Stored entries

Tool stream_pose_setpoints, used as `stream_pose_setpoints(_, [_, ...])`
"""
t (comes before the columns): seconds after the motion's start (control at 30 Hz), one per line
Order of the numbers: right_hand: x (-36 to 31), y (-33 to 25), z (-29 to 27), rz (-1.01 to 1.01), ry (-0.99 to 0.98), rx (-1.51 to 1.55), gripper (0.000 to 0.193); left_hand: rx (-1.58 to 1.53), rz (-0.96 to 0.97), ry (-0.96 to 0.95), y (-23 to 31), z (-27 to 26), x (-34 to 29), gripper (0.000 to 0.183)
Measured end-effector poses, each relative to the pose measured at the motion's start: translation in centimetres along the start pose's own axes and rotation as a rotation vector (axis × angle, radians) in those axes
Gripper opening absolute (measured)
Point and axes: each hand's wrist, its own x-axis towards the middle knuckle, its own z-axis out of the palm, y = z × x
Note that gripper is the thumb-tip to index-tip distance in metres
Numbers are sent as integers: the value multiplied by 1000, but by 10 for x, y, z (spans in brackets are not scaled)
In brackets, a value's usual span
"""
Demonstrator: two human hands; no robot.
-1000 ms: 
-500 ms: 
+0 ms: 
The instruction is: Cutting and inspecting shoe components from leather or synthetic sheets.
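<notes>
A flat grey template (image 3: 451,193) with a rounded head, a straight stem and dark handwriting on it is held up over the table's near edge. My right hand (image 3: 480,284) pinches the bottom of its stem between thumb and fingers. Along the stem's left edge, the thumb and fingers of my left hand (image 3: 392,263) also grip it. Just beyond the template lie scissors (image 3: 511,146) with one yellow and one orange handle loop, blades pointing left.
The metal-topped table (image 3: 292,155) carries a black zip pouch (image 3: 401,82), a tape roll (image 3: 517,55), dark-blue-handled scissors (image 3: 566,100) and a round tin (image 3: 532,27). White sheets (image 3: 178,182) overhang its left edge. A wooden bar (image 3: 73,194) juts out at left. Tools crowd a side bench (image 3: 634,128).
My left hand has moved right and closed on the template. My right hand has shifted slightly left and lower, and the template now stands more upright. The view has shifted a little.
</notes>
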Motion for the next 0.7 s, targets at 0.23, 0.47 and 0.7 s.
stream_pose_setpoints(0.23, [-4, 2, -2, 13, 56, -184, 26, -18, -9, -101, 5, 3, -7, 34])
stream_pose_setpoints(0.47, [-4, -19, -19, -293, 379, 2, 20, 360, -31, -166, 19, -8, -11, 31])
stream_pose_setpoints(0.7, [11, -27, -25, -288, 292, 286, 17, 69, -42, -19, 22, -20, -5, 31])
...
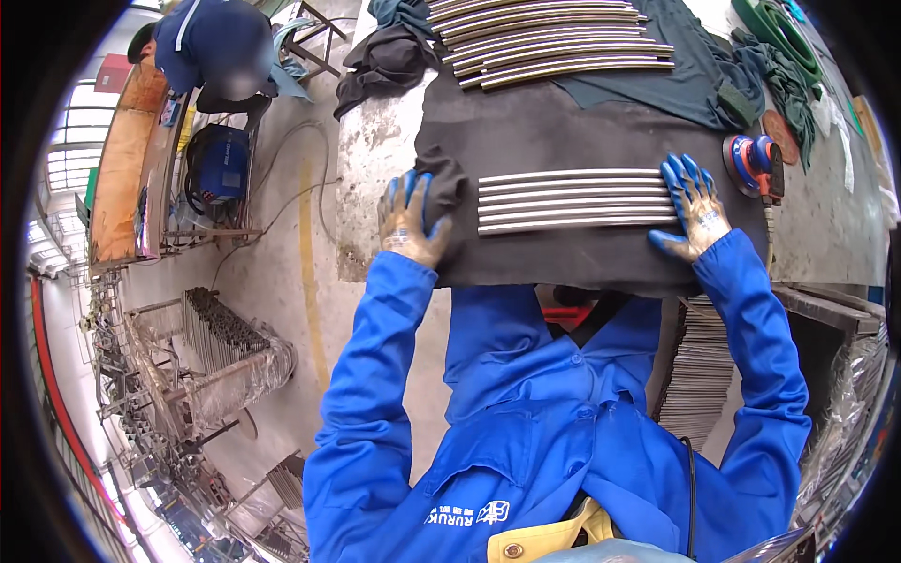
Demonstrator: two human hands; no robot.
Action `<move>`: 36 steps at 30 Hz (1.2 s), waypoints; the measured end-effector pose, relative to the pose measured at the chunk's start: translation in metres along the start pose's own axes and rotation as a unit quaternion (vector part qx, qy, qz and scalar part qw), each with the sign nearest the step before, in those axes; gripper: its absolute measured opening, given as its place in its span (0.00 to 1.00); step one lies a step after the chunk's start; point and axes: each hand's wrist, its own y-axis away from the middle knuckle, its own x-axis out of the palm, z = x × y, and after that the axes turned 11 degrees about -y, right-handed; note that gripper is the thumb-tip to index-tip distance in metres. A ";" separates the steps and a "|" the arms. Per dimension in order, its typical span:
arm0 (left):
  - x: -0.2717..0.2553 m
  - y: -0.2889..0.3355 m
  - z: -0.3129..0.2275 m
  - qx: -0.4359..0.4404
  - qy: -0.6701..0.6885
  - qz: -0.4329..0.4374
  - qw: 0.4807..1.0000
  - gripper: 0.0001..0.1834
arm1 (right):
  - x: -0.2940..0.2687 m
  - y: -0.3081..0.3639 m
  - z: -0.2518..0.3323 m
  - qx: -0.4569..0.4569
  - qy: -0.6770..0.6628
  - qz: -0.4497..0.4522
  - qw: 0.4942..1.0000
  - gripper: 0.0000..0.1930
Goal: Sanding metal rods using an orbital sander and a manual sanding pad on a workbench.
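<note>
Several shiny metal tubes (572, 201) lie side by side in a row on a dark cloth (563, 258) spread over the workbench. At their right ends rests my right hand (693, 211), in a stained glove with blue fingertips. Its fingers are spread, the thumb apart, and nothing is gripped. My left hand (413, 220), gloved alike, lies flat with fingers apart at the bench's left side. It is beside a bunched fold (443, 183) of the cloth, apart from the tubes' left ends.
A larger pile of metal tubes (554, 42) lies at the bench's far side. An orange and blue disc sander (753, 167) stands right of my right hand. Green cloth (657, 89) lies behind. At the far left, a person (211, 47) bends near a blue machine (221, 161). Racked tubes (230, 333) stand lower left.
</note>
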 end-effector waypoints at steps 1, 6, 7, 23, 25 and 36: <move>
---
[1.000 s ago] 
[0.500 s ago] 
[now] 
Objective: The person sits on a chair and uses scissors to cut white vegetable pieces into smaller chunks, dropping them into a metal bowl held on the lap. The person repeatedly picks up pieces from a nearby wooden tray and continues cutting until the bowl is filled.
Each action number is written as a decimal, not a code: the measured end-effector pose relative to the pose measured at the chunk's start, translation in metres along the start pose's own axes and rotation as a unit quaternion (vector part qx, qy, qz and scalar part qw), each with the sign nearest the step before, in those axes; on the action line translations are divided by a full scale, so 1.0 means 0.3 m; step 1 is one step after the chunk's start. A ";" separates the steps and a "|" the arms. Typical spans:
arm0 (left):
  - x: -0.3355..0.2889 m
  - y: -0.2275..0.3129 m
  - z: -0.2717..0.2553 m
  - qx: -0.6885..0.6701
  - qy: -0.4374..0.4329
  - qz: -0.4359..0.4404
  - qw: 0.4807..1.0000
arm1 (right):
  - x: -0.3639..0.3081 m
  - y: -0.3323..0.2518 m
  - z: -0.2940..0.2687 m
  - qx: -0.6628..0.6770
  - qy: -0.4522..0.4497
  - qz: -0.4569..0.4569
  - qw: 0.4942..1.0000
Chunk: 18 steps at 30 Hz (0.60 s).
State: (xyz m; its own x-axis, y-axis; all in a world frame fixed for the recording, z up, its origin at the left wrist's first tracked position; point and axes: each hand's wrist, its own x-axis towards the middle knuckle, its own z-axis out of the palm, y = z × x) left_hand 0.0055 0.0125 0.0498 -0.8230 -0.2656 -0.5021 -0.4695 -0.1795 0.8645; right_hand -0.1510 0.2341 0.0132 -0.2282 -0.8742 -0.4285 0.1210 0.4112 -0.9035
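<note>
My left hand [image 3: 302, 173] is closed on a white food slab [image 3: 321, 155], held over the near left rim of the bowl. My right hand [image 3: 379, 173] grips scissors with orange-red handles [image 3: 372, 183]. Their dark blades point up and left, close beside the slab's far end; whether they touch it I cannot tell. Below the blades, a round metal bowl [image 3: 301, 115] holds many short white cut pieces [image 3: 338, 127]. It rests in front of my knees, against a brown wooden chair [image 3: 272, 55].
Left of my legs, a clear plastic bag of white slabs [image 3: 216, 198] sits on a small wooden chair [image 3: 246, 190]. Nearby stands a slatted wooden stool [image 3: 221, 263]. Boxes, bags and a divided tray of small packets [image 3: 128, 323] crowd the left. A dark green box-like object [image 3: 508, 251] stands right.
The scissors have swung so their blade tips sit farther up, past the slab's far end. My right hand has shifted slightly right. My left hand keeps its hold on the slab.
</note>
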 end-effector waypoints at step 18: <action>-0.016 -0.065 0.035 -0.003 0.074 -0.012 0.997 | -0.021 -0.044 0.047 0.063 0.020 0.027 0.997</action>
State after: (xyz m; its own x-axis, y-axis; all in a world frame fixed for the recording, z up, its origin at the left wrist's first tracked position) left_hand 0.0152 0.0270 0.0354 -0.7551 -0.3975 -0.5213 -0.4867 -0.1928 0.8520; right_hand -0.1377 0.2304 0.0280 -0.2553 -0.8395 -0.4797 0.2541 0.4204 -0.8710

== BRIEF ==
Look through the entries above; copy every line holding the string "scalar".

== RESPONSE TO THE TASK ==
Action `<move>`: 36 steps at 30 Hz (1.2 s), waypoints; the measured end-effector pose, relative to the pose measured at the chunk's start: translation in metres along the start pose's own axes and rotation as a unit quaternion (vector part qx, qy, qz and scalar part qw), each with the sign nearest the step before, in those axes; gripper: its absolute measured opening, given as its place in its span (0.00 to 1.00); step one lies a step after the chunk's start; point and axes: each hand's wrist, its own y-axis away from the middle knuckle, its own x-axis out of the palm, z = x × y, and after that the axes turned 11 degrees about -y, right-handed; note that gripper is the thumb-tip to index-tip distance in metres. A ";" separates the steps and a "|" the arms. Per dimension in order, its typical span:
Each action number is written as a decimal, not a code: the measured end-effector pose relative to the pose measured at the chunk's start, translation in metres along the start pose's own axes and rotation as a unit quaternion (vector part qx, qy, qz and scalar part qw), each with the sign nearest the step before, in those axes; on the action line translations are divided by a full scale, so 1.0 means 0.3 m; step 1 is one step after the chunk's start. A ";" separates the steps and a "|" the arms. Typical spans:

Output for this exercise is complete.